Sin imaginarlo siquiera, cualquiera tiene en su vocabulario personal conexiones mitológicas. Se refieren a Edipo como pariente cercano.  Ponen Caronte o Hércules a su perro furioso sin conocer la mínima referencia de estas figuras. Perviven Pegaso, las Furias y la temible Medusa porque se niegan a declinar su poder sobre el miedo, el arrepentimiento y las culpas; se reacomodan atributos y nombres, pero el genio de Grecia, invariablemente, continúa fascinando con su intensa auscultación del espíritu humano. No deja de ser asombrosa la vigencia del pensamiento mítico y su capacidad de adaptarse a tiempos y culturas distintas. Será por la interacción de monstruos, dioses, fuerzas, conflictos, magia y seres sobrenaturales con semi dioses y simples mortales, como sucede en nuestra mente. O tal vez sea la heroica hazaña de vencer sentimientos oscuros, pero nada impacta tanto como los mitos en el laberinto que nos habita. Es quizá el extraño poder de entrometerse en la conciencia a golpes de realidad. O puede ser también que de suyo se trate del poder de demostrar que la vía más directa hacia la razón es el absurdo, la desmesura y la sin razón, pero una cosa es cierta: ninguna cultura, hasta ahora, se ha sustraído al poder de los mitos.

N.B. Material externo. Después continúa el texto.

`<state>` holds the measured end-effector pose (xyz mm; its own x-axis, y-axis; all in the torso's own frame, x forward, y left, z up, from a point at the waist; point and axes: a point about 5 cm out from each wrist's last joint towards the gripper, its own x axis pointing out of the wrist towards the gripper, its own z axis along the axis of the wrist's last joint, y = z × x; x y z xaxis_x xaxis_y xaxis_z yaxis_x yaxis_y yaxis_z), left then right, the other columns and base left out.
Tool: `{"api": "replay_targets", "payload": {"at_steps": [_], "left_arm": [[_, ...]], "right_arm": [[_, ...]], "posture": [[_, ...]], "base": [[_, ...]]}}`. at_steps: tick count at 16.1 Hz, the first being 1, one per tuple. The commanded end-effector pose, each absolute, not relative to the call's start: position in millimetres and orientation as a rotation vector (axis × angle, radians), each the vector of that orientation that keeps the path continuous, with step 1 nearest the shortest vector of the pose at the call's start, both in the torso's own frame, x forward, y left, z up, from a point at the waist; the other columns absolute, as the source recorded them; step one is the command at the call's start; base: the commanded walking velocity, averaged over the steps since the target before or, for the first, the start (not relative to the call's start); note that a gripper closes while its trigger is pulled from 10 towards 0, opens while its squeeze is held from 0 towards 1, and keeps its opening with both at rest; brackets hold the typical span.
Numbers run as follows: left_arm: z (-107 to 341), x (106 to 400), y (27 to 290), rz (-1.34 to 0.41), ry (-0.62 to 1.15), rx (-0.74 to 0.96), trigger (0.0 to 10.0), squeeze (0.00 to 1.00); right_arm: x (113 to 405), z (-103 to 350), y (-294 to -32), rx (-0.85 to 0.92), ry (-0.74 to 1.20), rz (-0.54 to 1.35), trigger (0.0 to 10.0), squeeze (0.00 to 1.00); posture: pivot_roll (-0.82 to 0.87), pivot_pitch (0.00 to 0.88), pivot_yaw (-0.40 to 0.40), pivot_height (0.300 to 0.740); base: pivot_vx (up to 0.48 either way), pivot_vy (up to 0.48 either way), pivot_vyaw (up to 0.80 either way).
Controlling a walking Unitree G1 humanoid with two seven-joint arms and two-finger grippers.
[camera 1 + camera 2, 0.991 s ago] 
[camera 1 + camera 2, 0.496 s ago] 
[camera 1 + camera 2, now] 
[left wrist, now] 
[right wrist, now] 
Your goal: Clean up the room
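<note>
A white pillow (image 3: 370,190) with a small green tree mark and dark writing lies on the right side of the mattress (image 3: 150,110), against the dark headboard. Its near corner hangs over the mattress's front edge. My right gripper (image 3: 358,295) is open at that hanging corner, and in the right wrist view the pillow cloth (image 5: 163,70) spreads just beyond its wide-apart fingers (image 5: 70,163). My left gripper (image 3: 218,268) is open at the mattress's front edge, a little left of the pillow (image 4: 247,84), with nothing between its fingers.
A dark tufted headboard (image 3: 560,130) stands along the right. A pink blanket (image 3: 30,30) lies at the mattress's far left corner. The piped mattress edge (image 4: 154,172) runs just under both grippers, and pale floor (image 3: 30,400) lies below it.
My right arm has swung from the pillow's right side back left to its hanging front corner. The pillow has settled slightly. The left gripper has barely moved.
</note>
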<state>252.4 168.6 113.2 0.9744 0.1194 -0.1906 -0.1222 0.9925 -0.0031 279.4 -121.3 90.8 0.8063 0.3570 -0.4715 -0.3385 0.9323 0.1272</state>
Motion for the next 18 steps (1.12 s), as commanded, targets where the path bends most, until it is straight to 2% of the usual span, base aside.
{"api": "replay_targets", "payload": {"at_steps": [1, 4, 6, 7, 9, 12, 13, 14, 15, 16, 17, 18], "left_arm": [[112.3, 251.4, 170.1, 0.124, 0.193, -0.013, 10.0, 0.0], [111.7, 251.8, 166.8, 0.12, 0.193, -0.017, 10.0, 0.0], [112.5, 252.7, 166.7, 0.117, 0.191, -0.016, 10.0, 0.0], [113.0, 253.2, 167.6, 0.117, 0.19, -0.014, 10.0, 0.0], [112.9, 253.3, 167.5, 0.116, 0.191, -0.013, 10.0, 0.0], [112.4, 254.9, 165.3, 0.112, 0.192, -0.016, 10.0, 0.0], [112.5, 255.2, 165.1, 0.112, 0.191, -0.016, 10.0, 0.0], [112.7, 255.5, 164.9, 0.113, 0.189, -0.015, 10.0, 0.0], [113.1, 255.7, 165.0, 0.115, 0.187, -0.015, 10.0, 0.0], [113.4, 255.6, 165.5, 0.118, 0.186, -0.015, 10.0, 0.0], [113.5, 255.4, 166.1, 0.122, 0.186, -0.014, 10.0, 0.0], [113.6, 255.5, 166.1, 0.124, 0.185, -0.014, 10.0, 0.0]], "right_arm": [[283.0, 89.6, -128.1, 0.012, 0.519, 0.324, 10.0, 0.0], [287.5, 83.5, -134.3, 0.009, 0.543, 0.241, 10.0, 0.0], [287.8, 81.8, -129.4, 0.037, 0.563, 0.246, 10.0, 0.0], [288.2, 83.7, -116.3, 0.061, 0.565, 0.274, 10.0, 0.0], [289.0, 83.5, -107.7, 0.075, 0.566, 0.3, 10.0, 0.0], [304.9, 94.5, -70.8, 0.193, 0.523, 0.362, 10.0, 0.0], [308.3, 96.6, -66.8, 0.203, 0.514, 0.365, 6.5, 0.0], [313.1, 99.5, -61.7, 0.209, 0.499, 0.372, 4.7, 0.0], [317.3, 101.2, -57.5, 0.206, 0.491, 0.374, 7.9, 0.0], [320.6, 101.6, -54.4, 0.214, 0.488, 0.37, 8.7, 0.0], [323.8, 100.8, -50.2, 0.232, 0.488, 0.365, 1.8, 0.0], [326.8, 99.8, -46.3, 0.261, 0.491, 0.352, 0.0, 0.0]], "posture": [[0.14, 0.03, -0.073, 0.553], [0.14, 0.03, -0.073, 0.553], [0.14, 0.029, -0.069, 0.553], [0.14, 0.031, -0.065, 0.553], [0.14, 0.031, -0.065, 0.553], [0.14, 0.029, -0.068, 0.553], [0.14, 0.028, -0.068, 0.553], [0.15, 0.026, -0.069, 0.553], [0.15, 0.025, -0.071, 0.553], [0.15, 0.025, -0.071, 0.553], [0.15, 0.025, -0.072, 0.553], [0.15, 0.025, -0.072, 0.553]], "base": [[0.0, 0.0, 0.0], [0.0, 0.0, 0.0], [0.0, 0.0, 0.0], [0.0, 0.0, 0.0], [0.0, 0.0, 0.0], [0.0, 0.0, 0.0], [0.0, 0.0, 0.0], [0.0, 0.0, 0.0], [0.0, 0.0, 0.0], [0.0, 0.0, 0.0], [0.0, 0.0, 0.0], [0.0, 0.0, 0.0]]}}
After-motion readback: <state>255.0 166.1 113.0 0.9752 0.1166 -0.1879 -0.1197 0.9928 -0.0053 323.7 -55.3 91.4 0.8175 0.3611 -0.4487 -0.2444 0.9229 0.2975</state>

Remotos o cercanos, los mitos son la huella de la identidad intransferible: sintetizan el carácter, las fantasías, los ideales y aun los temores de la época. Aunque en versiones distintas los de hoy son lo que fueron y han sido sus precedentes: relatos de aventuras, hazañas que triunfan sobre lo desconocido, actuaciones memorables enmarcadas en su ficción verdadera, en su espacio y sus tiempos distintivos… Pensemos, por ejemplo, en los héroes que se aventuran a las estrellas en la Guerra de las galaxias: como sus remotos abuelos,  estos también se trasladan al misterioso universo del bien y el mal, donde confirman los mismos delirios, pasiones, rivalidades, tormentas y temores ya consignados por el genio griego, lo que viene a probar que el hombre es el mayor de los misterios.